Istambul, Rustem Pascha-Dschami
Im Gegensatz zur allegemein verbreiteten Auffassung bedeutet das vom arabischen Verb hataba (predigen, vortragen) abgeleitete Wort nicht das freitägliche Gebet, sondern die an diesem Tag gehaltene Predigt. Die Hutbe war sowohl in religiöser, als auch in politischer Hinsicht ein bedeutendes Ereignis im Leben der muslimischen Gemeinde. Die erste, sog. ermahnende Predigt beinhaltet die Lobpreisung Allahs, seines Propheten Mohamed und dessen Familie sowie das Glaubensbekenntnis.

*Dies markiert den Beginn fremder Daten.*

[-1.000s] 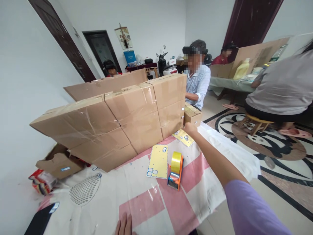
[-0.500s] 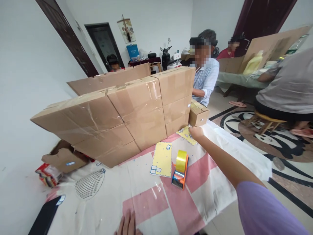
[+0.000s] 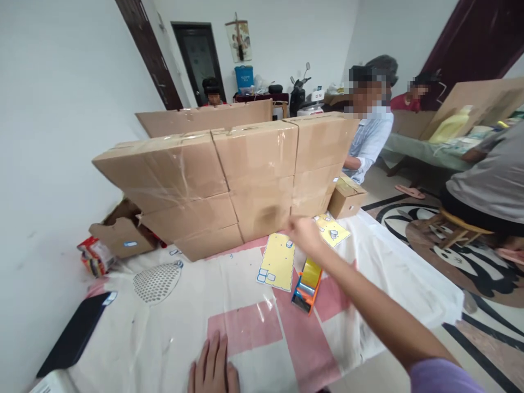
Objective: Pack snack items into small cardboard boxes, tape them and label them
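Note:
My left hand (image 3: 215, 365) lies flat on the tablecloth at the bottom of the view, fingers stretched out, holding nothing. My right hand (image 3: 305, 234) is raised over the table between two yellow cards, its fingers curled together and blurred. Whatever it may hold is hidden. Just left of it lies the nearer yellow card (image 3: 279, 262), with blue-outlined marks. The farther yellow card (image 3: 333, 231) rests to the right, by the boxes. Below my right wrist is an orange tape dispenser (image 3: 305, 287) with a yellow roll.
A wall of taped cardboard boxes (image 3: 257, 158) crosses the table's back. A small box (image 3: 347, 197) stands at its right end. On the left are an open carton (image 3: 126, 234), a red packet (image 3: 95, 255) and a black flat object (image 3: 77, 333). A person (image 3: 374, 134) sits behind the boxes.
My right hand has moved left from the farther yellow card toward the nearer one. My left hand stays flat on the cloth and shows more fully. The whole view has shifted slightly.

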Action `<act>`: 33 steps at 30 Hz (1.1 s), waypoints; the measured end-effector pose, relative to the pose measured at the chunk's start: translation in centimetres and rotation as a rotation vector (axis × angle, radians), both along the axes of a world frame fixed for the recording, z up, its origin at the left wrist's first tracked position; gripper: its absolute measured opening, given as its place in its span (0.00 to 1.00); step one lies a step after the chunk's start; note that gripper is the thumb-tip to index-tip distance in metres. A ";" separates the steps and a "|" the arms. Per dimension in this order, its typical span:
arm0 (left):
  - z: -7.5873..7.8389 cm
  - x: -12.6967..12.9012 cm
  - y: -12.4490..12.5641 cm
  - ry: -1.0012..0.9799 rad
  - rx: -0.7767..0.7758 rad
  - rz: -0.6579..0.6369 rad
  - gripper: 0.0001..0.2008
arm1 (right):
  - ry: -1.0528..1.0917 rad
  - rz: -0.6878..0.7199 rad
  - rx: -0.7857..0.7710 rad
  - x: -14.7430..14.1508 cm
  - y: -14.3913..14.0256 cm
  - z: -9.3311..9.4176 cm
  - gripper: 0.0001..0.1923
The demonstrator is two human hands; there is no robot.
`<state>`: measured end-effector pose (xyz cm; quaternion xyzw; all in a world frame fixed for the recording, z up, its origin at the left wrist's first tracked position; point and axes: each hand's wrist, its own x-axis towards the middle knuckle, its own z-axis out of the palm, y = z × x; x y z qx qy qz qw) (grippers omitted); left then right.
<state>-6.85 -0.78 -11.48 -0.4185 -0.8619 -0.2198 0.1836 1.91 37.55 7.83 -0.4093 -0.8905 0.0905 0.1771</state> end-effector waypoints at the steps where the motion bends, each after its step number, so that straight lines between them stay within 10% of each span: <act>1: 0.3 0.2 0.0 -0.036 0.002 -0.001 0.27 | -0.045 0.177 -0.056 -3.1 -3.7 -0.8 0.12; 5: 3.4 0.3 0.3 -0.340 0.120 -0.001 0.22 | -0.203 0.515 -0.147 -13.8 -17.2 -5.7 0.22; 8: 7.1 -2.8 0.8 -0.794 0.525 0.117 0.10 | -0.231 0.546 -0.140 -16.7 -22.6 -9.6 0.34; 14: 16.4 -19.5 4.4 -0.638 0.898 0.398 0.24 | -0.156 0.516 -0.103 -16.5 -23.8 -13.3 0.33; 19: 22.1 -33.6 9.5 -0.426 0.678 0.315 0.31 | -0.145 0.496 -0.089 -16.8 -23.8 -13.4 0.32; 24: 23.4 -39.9 10.5 -0.300 0.329 0.218 0.04 | -0.136 0.481 -0.084 -16.8 -23.8 -13.5 0.31; 33: 23.5 -36.6 2.6 -0.214 0.779 0.185 0.07 | -0.028 0.486 -0.121 -16.8 -23.7 -13.7 0.30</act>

Diesem Teil schloß sich die an den jeweiligen Monat gebundene Ermahnung an, in deren Rahmen der Hatib die Gelegenheit ergriff, die Gemeindemitglieder an die Einhaltung der Vorschriften des Islam zu erinnern. Nach der Predigt forderte er die Gläubigen zum Gebet auf, woraufhin alle ihre Gebete verrichteten. Danach folgte der feierlichste und unter politischem Aspekt wichtigste Teil des Freitagsgottesdienstes, die zweite Hutbe, d.h. die Predigt der Eigenschaften. Darin erwähnte der Redner den Namen des Kalifen, in unserem Fall des osmanischen Sultans, was soviel bedeutete, daß über alle Gebiete, in denen der Hatib den Namen des Sultans in die Hutbe einschloß, der Sultan herrschte. Diese feierliche Form, die Oberhoheit zu proklamieren, war ebenso wie das Münzprägen ein äußerliches Zeichen der Macht, das alle Untertanen des Reichs leicht erkennen konnten.